Quelle:

Text: Ernst Friedrich; Bevenser Nachrichten 11/2002;
Die dargestellten Beiträge Dritter dienen der Erleichterung einer weiteren Recherche. Wir empfehlen die Sachverhalte, insbesondere Datumsangaben und Namen immer zu überprüfen.

Schabernack mit ungewolltem Ende

Noch in der Mitte des 19. Jahrhunderts kamen vielerorts an den Abenden alte und junge Frauen zusammen, um Flachs und Wolle zu Garn zu verspinnen. Im geselligen Kreis machte die doch recht eintönige Arbeit des Spinnens eben mehr Spaß, zumal man dabei ausgiebig klönen konnte. Wenn dann später die Ehemänner der Frauen und Freunde der Mädchen dazukamen, ging das Tratschen und Erzählen erst richtig los. Den Männern machte es natürlich unheimliche Freude, den Frauen und Mädchen möglichst gruselige und unheimliche Geschichten vorzuflunkern.
Die flackernden Feuer der offenen Herde, das warme und tiefe Schatten werfende Licht der Öl- oder Petroleumlampen trugen nicht unwesentlich zum Erfinden und Erzählen gruseligster Spökenkiekereien bei. Auch unsere Landschaft hat viele dieser Geschichten hervorgebracht. Man denke nur einmal an einen Spaziergang bei Mondschein über eine machandelbestandene Heidefläche oder durch ein nebelverhangenes Moorgebiet. Dabei entstehen Gruselgeschichten fast von allein. Eine dieser wilden Geschichten, wie sie auch noch um die Wende zum 20. Jahrhundert erzählt wurden, hatte schlimme Folgen. Es herrschte der Aberglaube, daß, wenn man zur Mitternacht einen Gegenstand in das Grab eines Selbstmörders stoßen würde, dieser aus seinem Grab greifen, den Frevler festhalten und ihn zu sich herunterziehen würde. Diese Geschichte erzählte einer der jungen Männer zu vorgerückter Stunde den Frauen und Mädchen in der Spinnstube. Die meisten der jungen Mädchen lachten natürlich über diese Geschichte und taten sie als dummen Aberglauben ab. Der junge Mann aber meinte, daß die Mädchen sich trotzdem nicht trauen würden, eine Spindel in ein solches Grab zu stoßen.

Der Wilhelmsgarten im Jahr 1921, nach seiner Nutzung als Friedhof.

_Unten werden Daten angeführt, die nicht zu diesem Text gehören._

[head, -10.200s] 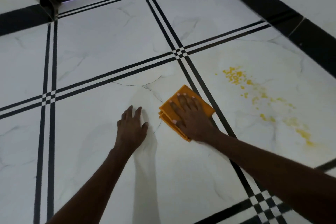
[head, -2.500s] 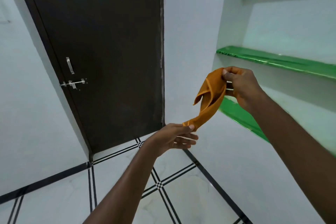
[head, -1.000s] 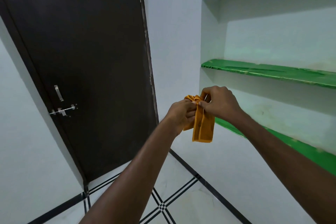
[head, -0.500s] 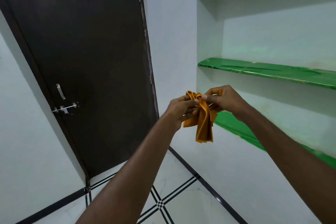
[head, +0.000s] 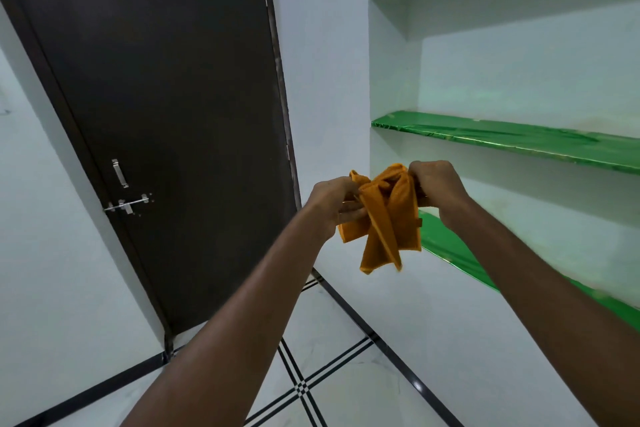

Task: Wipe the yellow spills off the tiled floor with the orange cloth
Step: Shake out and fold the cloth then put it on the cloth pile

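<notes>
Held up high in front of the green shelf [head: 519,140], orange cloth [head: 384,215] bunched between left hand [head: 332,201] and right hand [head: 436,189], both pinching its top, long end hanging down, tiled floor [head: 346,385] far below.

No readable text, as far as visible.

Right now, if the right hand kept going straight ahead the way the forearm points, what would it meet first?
The orange cloth it already grips, then the left hand holding the other side. Past them probably the white wall beside the dark door; depth is unclear.
</notes>
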`<act>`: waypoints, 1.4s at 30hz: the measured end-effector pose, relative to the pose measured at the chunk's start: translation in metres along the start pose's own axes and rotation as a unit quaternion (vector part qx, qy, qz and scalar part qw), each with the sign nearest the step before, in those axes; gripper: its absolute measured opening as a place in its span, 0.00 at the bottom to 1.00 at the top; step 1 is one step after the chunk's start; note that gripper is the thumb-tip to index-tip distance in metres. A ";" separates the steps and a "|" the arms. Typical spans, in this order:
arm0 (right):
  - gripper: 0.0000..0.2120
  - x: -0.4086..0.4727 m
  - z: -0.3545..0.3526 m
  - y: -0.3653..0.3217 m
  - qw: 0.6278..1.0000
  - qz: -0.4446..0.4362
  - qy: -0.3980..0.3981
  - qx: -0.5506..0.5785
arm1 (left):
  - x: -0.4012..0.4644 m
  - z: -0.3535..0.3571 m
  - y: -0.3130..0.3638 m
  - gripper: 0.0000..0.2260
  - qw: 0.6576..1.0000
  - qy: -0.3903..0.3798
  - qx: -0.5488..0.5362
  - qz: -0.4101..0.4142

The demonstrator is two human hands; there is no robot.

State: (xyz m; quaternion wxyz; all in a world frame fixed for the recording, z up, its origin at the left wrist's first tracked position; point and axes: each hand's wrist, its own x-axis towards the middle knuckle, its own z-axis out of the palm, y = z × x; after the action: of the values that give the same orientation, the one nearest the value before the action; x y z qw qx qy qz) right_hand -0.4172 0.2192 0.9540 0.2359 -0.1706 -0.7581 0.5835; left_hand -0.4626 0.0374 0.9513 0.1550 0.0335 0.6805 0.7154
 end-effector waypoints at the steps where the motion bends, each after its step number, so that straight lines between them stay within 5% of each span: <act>1: 0.12 0.002 -0.001 0.001 0.999 0.032 -0.004 0.020 | -0.001 -0.001 0.000 0.06 1.000 0.001 0.004 0.000; 8: 0.18 0.004 -0.016 0.004 0.995 0.044 -0.086 -0.036 | -0.005 -0.005 0.006 0.14 1.000 -0.023 0.009 -0.009; 14: 0.19 0.015 -0.043 0.001 0.998 0.019 0.048 -0.045 | 0.006 -0.043 0.022 0.20 0.997 0.009 0.063 0.038; 18: 0.20 0.020 -0.054 0.000 0.991 0.028 0.125 -0.046 | 0.009 -0.068 0.031 0.17 0.971 0.090 0.203 0.093; 21: 0.13 0.022 -0.056 -0.001 0.990 0.027 0.131 -0.032 | 0.006 -0.077 0.040 0.19 0.944 0.128 0.282 0.113; 25: 0.11 0.023 -0.055 -0.005 0.992 0.065 0.095 0.059 | 0.005 -0.088 0.054 0.27 0.959 0.134 0.236 0.077; 29: 0.13 0.018 -0.059 -0.012 0.991 0.054 0.049 0.110 | -0.001 -0.103 0.069 0.20 0.983 0.073 0.164 0.050; 34: 0.08 0.015 -0.067 -0.026 0.994 0.025 0.008 0.106 | -0.009 -0.109 0.079 0.21 0.965 -0.055 0.246 0.079; 42: 0.06 0.010 -0.080 -0.043 0.986 -0.131 0.049 -0.086 | -0.016 -0.109 0.099 0.12 0.908 0.047 0.371 0.188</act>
State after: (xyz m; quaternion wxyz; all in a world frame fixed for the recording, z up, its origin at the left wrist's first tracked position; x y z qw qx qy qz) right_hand -0.3802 0.2776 1.0134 0.3315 -0.1185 -0.8089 0.4709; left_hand -0.4933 -0.0748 1.0435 -0.0377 0.1822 0.8844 0.4281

Bis etwa 1900 wurden zum Spinnen auch noch die einfachen Handspindeln benutzt, denn Spinnräder waren teuer und die jungen Mädchen hatten häufig nicht das Geld, um sich eine derartige »Maschine« zu kaufen. Eines der Mädchen war besonders übermütig und sagte: »Wetten wir doch um einen Thaler, daß ich mich traue, meine Spindel in das Grab eines Selbstmörders zu stecken. Du kannst ja morgen etwas früher aufstehen und nachsehen.« Der heutige Wilhelmsgarten an der Bahnhofstraße war damals der Bevenser Friedhof. In der hinteren rechten Ecke vom Bahnhof aus gesehen lag das Grab eines Selbstmörders; eines jungen Mannes, der sich aus Kummer über die Untreue seines Mädchens erhängt hatte.

Kurz vor Mitternacht ergriff das Mädchen seine Spindel, verabschiedete sich und marschierte zum Friedhof. Am anderen Morgen begab sich der junge Mann zum Grab im hinteren Teil des Friedhofes, um nach der Spindel zu sehen. Schon aus einiger Entfernung sah er am Grab etwas liegen. Als er näher kam, erkannte er das Mädchen. Am Rand des Grabes war sie mit einem Herzschlag zusammengebrochen. Im Saum ihres Kleides steckte die Spindel. Später fand man folgende Erklärung: Das Mädchen war zum Friedhof gegangen und hatte die Spindel in das Grab gestoßen, dabei aber nicht bemerkt, daß sie ihren Rocksaum am Boden festheftete. Als sie sich zum Gehen wandte, wurde ihr Kleid festgehalten. Sie hat vermutlich angenommen, daß an der Geschichte, die der junge Mann erzählte, doch etwas Wahres sei und sich entsetzlich erschrocken. Dieser große Schreck führte dann zum Herzschlag. Noch viele Jahre später wurde diese Geschichte immer wieder erzählt. In unserer Jugend wurde von den alten Leuten ja auch behauptet, daß im Wilhelmsgarten in Vollmondnächten noch Geister umgehen würden.